| REQUIREMENT |
Quote exactly the lines spanning from the top of the data below to the line that contains "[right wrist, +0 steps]", including both.

════════

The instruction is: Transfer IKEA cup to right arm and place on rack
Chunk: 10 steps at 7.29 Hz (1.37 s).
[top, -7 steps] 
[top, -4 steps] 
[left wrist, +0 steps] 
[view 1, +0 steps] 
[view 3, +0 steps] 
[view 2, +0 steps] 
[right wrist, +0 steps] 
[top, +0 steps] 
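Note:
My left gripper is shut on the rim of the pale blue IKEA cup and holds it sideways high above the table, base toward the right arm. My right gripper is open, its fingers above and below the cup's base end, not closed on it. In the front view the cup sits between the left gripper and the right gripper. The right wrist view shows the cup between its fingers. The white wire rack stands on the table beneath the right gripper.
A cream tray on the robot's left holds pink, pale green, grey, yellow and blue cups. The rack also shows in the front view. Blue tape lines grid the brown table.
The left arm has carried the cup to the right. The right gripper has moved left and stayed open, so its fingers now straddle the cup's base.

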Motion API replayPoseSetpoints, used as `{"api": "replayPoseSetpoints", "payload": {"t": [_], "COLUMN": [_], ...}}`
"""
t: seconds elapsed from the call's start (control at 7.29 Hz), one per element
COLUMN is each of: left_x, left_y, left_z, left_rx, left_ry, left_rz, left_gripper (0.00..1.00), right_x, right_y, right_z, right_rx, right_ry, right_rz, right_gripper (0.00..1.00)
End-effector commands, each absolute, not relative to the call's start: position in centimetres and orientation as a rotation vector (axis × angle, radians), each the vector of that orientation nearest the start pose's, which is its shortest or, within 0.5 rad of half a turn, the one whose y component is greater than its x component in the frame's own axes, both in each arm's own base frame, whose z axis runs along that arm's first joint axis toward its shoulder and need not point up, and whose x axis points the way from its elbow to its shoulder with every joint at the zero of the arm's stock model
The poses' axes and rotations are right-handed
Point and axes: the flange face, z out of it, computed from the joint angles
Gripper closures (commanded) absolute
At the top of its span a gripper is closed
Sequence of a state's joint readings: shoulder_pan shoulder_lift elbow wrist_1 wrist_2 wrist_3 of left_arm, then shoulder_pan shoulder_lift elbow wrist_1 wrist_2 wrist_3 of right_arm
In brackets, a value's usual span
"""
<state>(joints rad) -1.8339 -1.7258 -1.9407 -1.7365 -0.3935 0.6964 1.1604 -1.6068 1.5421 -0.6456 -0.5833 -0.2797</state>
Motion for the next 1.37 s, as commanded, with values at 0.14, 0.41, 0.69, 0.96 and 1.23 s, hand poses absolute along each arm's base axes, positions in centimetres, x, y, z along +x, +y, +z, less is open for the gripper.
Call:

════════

| RESPONSE AREA |
The instruction is: Transfer IKEA cup to right arm and place on rack
Chunk: 10 steps at 7.29 Hz (1.37 s).
[top, -7 steps] 
[top, -4 steps] 
[left wrist, +0 steps] 
[view 1, +0 steps] 
[view 3, +0 steps] 
[view 2, +0 steps] 
[right wrist, +0 steps] 

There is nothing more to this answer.